Almería ha viajado durante los últimos días al panorama de la actualidad informativa con un pobre y desgraciado burro al que hasta lo han bautizado con graduación militar. La historia de este inocente animal, salvo en el capítulo de su atención y rescate, es, además de desagradable, absolutamente lamentable, detestable y triste, muy triste. Resulta paradójico que una ciudad que tiene una plaza dedicada a los burros albergue situaciones y episodios tan incalificables como el que ha tenido que sufrir el indefenso burro Capitán.
Quienes tenemos la inmensa suerte de compatibilizar la vida rural y urbana consideramos un valioso privilegio el hecho de haber nacido y crecido en un entorno donde el reino animal ha sido determinante en nuestra sensibilidad hacia todos los seres que lo habitan, por muy irracionales que los considere el común de los racionales.

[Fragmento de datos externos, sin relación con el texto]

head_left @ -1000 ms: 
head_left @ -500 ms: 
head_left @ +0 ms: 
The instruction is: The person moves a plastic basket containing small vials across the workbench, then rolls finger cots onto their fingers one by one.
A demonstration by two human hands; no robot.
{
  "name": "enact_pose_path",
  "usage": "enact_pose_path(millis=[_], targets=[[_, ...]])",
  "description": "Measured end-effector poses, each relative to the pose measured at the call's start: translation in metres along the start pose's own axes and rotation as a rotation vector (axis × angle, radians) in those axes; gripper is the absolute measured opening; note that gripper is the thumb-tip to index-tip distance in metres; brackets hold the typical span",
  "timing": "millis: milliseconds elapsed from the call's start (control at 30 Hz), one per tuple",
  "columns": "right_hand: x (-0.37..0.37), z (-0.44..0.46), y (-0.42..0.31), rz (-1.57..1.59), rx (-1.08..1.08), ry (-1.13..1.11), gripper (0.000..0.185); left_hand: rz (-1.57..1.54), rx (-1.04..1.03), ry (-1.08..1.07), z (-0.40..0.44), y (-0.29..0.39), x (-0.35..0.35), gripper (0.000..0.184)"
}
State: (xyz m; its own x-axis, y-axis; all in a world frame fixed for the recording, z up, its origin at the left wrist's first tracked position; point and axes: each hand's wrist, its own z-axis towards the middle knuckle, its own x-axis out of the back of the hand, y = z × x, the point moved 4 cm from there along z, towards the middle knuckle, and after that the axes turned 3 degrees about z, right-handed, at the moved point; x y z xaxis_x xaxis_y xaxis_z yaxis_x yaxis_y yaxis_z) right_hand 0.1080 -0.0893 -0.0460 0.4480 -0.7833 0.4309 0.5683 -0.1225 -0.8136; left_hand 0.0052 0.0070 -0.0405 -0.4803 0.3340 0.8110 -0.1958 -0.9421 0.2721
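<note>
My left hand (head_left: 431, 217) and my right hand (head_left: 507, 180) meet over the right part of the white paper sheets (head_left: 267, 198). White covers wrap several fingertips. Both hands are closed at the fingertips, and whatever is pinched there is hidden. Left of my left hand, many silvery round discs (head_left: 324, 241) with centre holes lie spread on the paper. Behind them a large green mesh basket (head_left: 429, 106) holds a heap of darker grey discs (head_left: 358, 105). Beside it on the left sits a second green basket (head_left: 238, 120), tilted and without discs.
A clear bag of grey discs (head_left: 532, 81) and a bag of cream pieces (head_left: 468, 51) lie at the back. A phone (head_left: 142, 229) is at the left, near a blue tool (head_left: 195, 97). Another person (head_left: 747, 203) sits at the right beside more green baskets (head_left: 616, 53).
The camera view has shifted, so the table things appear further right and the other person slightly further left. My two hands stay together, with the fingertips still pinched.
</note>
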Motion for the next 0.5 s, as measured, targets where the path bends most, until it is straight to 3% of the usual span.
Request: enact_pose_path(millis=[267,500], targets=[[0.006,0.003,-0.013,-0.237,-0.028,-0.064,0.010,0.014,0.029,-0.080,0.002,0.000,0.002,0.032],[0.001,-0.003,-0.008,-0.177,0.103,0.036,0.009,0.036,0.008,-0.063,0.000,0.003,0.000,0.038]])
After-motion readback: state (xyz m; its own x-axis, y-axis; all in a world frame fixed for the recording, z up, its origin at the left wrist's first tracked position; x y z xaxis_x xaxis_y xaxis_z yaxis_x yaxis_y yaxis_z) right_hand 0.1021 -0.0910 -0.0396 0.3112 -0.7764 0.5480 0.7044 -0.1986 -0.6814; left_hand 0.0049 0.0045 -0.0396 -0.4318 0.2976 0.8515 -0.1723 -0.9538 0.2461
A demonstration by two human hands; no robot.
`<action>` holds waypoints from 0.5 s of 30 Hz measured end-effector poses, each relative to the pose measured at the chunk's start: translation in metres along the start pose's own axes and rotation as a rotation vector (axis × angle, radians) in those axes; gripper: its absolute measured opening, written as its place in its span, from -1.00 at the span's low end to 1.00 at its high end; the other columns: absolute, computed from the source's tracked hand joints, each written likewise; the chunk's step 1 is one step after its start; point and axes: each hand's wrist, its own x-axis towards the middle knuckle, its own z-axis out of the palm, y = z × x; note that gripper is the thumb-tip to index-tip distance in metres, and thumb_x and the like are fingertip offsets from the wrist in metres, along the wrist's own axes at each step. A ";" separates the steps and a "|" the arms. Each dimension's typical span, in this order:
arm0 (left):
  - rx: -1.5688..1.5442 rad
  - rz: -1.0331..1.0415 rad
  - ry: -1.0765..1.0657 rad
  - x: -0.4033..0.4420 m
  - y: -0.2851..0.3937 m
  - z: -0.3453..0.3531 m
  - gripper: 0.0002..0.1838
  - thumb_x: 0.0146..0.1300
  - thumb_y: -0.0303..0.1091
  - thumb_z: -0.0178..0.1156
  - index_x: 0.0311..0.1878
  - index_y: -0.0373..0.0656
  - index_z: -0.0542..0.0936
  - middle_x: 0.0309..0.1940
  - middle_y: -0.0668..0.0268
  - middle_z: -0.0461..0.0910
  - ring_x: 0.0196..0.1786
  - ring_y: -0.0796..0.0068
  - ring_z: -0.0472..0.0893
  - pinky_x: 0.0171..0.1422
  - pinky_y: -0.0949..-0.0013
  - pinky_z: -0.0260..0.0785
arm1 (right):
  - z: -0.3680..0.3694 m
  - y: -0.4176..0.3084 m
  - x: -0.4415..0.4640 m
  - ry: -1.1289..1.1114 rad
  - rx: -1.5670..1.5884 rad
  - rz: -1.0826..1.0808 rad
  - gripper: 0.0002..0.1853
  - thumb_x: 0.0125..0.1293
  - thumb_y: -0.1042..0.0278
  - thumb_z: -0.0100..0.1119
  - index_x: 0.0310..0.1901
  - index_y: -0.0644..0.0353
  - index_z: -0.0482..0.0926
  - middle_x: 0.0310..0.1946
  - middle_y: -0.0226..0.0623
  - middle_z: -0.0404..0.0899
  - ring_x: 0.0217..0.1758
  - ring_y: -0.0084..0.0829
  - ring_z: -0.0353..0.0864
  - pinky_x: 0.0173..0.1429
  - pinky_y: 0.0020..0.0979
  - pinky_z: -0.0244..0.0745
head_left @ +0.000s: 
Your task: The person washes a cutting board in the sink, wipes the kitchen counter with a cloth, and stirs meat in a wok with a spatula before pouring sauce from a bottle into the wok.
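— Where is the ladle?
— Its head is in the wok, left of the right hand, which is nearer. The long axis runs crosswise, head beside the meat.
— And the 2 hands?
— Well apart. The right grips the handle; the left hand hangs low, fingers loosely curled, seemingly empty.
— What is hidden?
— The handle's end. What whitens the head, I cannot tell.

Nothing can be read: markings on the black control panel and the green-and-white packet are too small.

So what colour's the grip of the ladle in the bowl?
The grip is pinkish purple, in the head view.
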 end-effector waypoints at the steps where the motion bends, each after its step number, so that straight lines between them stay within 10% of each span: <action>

Mientras celebro el visionado de los primeros pasos de Capitán, tras el crimen infligido contra él por su irresponsable dueño, que supuestamente lo ha abandonado, y los desaprensivos bárbaros que lo han apaleado hasta la extenuación, rememoro a mi querida burra color chocolate y a nuestra entrañable Mariquita que cuando niño me trasladaban al campo en busca de la curación de la tosferina que por aquel entonces padecí. Presiento cercano el cariño cotidiano de las pocas burras que aún habitan en mi pueblo.
No olvido al Platero pequeño, peludo, suave...del que tanto aprendimos en las lecturas escolares, ni al jumento de “Piel de asno”, ni a la “Oración para ir al cielo con los burritos”, de Francis Jammes. Como los humanos, son seres a los que la vida les ha sonreído. No como a Capitán, que no ha encontrado la sonrisa de la vida hasta que no ha conocido a sus cuidadores de La Huella Roja. Hasta ahora ha sido el burrito de los burros ¿humanos? que casi lo matan.